No, but there is an Erb-like guts to it, isn't there?

Parsifal

Quote from: k a rl h e nn i ng on June 09, 2011, 08:12:13 AM
No, but there is an Erb-like guts to it, isn't there?

Another underrated composer, glad you know of him

Any more clues?

Opus106

#562
Just because you used the word she in your initial post: is it by Nadia Boulanger?


EDIT: She's not a native USAmerican, so strike that out.
Regards,
Navneeth

karlhenning

Interesting take, Nav! No, it's an American composer, male. I don't believe he studied with Boulanger himself, but he took lessons from a fellow American composer who had studied with Boulanger.

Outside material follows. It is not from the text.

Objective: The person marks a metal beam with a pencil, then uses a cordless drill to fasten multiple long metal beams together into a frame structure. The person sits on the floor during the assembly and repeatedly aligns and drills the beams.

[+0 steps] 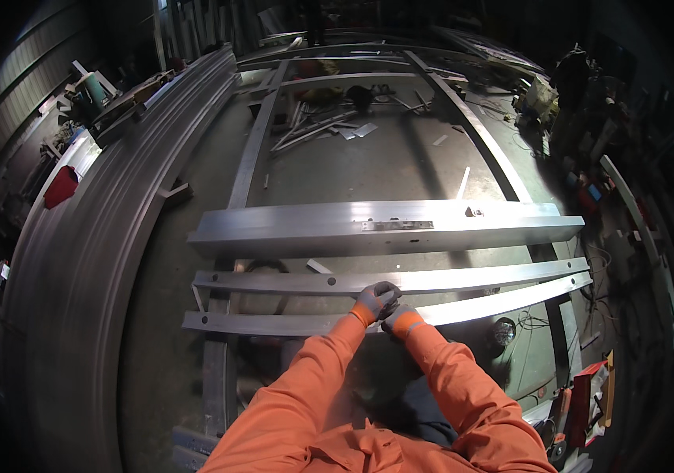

My excerpt is from one movement of what is a symphony, but it has some Requiem-like implications.

Opus106

#564
Quote from: k a rl h e nn i ng on June 09, 2011, 08:25:40 AM
Interesting take, Nav!  No, it's an American composer...

I realised that a little later while reviewing earlier posts. Interestingly, since you had written of a school in quotes in one of them, I thought it was a reference to the Paris Conservatory. ;D

QuoteI don't believe he studied with Boulanger himself, but he took lessons from a fellow American composer who had studied with Boulanger.[/font]

Okay, my last guess for this round, based on what you said above: William Schuman. Is that even his style?... I have absolutely no idea.
Regards,
Navneeth

karlhenning

The school was a soft-pedaling hint on the lines of Schuman's being (as was Hanson) the head of a prestigious US music school.

The clip is from the middle movement (Offertorium) from the Ninth Symphony, named Le fosse Ardeatine, from pits where Nazis massacred "a total of 335 Italian hostages [...] composed of civilians, Italian prisoners of war (up to General rank), previously captured partisans and some inmates from Roman prisons."  The symphony dates from 1968, and seems to be a 25th
anniversary commemoration of the atrocity.

Incidentally, this thread was the occasion for my at last visiting this piece, which I've had in the Naxos Schuman Symphonies box for almost a year.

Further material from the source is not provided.